Even when we augmented our manual testers with tools such as Postman and the Collection Runner where you can hit a whole bunch of APIs and make sure that all the returned values are correct and all the expected failures are correct. It's still a heavy lift, and so I don't like that those things would get stale. So what I did is look through our TCM and I would sort by the most recent result and so we had about 14,000 testers that are in the TCM.

The reality is we'll be testing new features, there's a lot of exploratory testing going on there, those things will get hit and then with regression just being so stale and just recursing through the same suite, you know those 14,000... It's almost useless, we may as well throw it away if we're not going to hit that at least once a year or something. I recognize the risk level is necessarily there, but what do we do?

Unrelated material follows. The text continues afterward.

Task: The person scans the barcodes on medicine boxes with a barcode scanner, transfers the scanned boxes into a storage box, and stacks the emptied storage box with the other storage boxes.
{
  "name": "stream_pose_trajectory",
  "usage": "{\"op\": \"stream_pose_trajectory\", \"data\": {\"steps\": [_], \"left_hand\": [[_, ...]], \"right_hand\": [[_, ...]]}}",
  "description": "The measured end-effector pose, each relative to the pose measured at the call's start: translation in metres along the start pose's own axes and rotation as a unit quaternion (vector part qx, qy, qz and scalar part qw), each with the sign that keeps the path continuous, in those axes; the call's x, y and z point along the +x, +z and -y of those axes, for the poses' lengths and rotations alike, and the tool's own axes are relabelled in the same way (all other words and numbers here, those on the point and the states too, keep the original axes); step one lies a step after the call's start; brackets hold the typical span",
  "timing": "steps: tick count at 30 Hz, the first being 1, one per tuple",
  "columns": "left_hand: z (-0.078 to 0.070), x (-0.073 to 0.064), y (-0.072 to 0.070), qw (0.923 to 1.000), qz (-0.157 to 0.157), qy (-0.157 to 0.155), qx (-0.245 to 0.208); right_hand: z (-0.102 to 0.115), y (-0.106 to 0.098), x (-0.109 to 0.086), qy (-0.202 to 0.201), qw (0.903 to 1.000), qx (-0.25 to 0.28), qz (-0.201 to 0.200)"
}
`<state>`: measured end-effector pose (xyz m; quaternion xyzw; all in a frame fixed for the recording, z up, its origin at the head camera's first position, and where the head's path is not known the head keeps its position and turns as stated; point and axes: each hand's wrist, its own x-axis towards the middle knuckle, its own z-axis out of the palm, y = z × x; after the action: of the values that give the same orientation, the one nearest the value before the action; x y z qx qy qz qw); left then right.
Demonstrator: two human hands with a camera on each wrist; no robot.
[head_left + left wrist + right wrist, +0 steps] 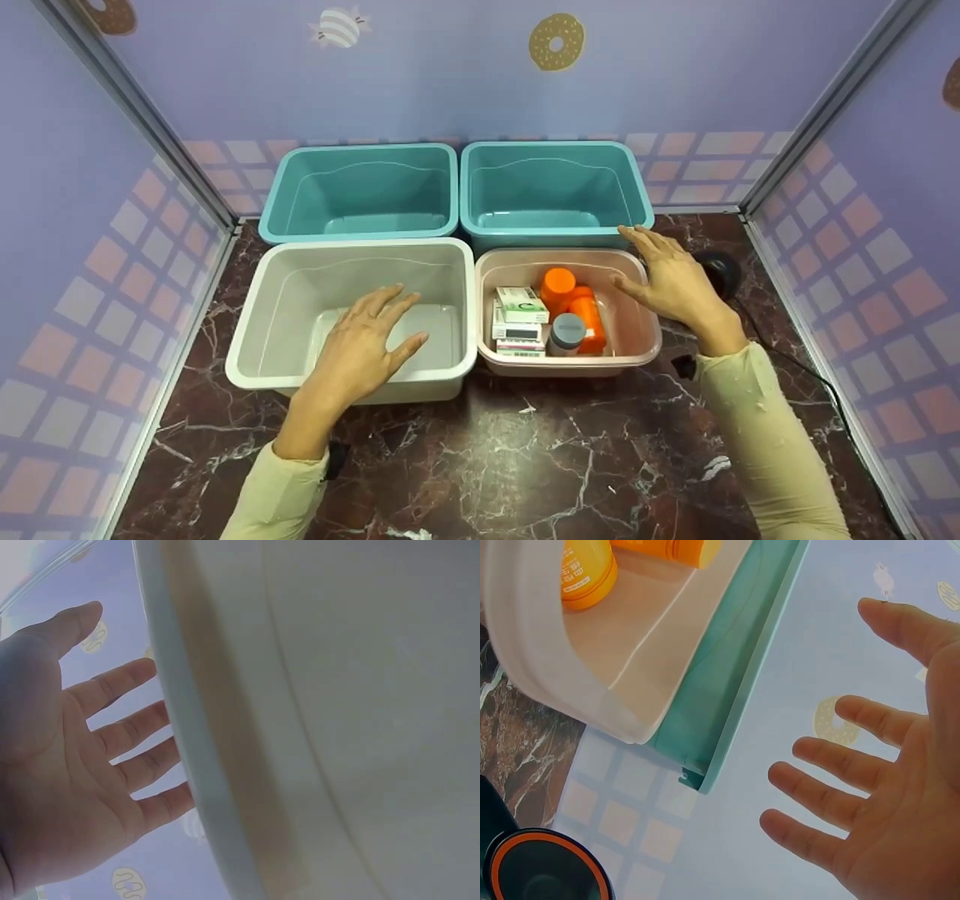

So I came up with three categories for our regression cycle, we'd have the core and that's going to hit every single time. Then we would have release specific cases and, oh, by the way, this was somewhat holistic as an approach because we had a web platform that the mobile apps were serving and we also had web clients as well.

So architecturally, nowadays a lot of frontend frameworks are going to be, say like with Flutter, yeah, you're going to write a bunch of mobile applications but you can have the web app, the web client as well. So that's what we had, so you've got a core suite, then you've got something release specific dependent on what's going out the door on the web platform or the mobile side if there's some new feature or maybe the microservice architecture that's supporting it all.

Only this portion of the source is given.